### WHAT YOU WILL DO
Repeat the data exactly, with every line included.

=== Begin Enclosure ===

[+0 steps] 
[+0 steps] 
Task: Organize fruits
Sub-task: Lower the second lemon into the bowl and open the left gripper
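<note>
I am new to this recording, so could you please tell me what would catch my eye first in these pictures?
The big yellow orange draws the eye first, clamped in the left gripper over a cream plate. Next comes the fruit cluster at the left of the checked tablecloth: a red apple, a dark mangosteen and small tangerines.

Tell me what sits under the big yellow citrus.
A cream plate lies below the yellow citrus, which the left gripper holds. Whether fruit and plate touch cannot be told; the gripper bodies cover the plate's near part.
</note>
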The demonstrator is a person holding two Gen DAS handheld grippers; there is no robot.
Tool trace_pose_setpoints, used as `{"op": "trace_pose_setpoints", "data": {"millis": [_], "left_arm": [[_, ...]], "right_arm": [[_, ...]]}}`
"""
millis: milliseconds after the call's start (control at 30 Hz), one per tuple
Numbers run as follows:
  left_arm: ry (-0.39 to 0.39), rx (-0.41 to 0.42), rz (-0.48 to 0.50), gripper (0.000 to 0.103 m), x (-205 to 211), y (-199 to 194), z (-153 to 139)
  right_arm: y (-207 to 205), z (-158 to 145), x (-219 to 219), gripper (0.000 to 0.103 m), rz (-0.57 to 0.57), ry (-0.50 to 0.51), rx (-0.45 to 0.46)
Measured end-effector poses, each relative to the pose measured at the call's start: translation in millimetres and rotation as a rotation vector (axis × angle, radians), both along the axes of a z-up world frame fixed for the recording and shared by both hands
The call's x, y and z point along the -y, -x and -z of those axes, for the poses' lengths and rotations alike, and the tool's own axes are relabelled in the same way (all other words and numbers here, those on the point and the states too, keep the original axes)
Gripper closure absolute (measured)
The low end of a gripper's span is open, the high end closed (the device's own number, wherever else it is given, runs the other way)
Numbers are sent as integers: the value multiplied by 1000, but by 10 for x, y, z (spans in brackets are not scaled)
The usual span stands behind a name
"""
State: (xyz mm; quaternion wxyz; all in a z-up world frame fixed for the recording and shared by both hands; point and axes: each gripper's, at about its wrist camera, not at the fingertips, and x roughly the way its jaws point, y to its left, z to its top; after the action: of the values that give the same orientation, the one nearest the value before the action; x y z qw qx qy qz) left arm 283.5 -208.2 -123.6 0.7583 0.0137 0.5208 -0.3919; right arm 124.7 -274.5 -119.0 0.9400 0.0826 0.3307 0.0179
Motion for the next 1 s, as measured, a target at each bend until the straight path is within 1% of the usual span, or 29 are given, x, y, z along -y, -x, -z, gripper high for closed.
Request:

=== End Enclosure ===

### WRITTEN ANSWER
[+0 steps] 
[+0 steps] 
Task: Organize fruits
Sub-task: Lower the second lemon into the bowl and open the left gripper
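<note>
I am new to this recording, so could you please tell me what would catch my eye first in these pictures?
The big yellow orange draws the eye first, clamped in the left gripper over a cream plate. Next comes the fruit cluster at the left of the checked tablecloth: a red apple, a dark mangosteen and small tangerines.

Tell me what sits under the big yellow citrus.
A cream plate lies below the yellow citrus, which the left gripper holds. Whether fruit and plate touch cannot be told; the gripper bodies cover the plate's near part.
</note>
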The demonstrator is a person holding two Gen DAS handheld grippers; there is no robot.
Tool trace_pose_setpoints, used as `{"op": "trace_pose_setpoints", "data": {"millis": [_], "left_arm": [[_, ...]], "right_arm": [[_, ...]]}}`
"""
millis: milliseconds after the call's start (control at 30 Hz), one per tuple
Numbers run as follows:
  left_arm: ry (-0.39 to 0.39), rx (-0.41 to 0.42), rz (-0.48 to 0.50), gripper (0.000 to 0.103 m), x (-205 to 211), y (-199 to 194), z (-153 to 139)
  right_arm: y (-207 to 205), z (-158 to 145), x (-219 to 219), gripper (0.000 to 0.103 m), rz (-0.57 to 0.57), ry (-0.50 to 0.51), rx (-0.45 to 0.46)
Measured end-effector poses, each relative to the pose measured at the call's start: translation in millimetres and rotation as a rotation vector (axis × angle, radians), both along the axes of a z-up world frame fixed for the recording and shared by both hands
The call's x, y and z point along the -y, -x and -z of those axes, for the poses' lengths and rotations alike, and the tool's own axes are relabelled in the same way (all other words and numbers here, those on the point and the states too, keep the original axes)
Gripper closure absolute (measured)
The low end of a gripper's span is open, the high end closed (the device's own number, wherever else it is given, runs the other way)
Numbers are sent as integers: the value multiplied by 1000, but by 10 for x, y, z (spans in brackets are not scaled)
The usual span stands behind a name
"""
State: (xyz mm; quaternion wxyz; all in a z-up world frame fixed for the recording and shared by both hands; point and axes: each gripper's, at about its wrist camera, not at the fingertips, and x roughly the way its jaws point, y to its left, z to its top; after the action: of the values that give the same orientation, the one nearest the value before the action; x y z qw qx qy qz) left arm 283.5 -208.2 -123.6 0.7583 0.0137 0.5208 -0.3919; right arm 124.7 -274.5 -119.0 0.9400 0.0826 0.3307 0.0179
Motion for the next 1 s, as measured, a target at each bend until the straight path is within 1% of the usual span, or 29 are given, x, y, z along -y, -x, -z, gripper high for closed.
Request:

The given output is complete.